*** Source material

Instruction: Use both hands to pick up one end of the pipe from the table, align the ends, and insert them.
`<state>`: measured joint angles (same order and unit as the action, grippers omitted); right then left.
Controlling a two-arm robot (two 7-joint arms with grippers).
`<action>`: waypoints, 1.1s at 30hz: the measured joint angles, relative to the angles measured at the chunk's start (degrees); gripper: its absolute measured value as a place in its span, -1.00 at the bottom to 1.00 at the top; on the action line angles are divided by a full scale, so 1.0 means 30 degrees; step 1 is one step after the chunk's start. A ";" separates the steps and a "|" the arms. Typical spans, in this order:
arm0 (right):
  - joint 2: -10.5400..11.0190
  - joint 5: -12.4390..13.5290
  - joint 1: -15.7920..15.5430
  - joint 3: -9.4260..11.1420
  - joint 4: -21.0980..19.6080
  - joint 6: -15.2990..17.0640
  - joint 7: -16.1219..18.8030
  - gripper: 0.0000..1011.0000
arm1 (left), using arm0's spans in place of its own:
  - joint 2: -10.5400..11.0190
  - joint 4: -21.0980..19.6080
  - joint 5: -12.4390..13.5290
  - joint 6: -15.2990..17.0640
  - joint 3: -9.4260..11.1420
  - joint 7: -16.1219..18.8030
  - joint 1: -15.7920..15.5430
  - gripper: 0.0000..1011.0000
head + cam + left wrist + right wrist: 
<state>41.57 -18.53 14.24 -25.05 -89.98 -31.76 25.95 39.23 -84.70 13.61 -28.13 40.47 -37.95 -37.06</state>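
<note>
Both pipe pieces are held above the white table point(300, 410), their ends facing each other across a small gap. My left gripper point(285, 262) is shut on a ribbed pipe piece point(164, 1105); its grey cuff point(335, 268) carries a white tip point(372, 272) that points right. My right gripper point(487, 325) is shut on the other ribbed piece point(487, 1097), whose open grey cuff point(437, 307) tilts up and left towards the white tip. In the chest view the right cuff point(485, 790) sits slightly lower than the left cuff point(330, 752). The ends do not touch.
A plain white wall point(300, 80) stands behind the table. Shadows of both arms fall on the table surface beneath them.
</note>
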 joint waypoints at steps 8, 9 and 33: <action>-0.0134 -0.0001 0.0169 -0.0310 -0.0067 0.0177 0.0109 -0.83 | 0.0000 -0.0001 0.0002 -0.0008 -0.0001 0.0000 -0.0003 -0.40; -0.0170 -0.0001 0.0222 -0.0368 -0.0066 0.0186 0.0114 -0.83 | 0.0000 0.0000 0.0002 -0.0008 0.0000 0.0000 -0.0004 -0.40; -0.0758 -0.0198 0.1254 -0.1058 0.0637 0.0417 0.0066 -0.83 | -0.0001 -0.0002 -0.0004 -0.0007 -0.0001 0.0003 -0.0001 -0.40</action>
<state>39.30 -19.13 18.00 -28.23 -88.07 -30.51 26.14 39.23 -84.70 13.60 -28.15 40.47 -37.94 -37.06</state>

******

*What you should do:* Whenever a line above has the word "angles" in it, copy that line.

*Answer below:*
`<state>`: measured joint angles (same order and unit as the action, grippers omitted); right then left.
`<action>`: waypoints, 1.1s at 30hz: the measured joint angles, relative to the angles measured at the chunk's start (degrees); gripper: its absolute measured value as a place in its span, -1.00 at the bottom to 1.00 at the top; on the action line angles are divided by a full scale, so 1.0 means 30 degrees; step 1 is one step after the chunk's start. A ";" separates the steps and a "|" the arms. Typical spans, in this order:

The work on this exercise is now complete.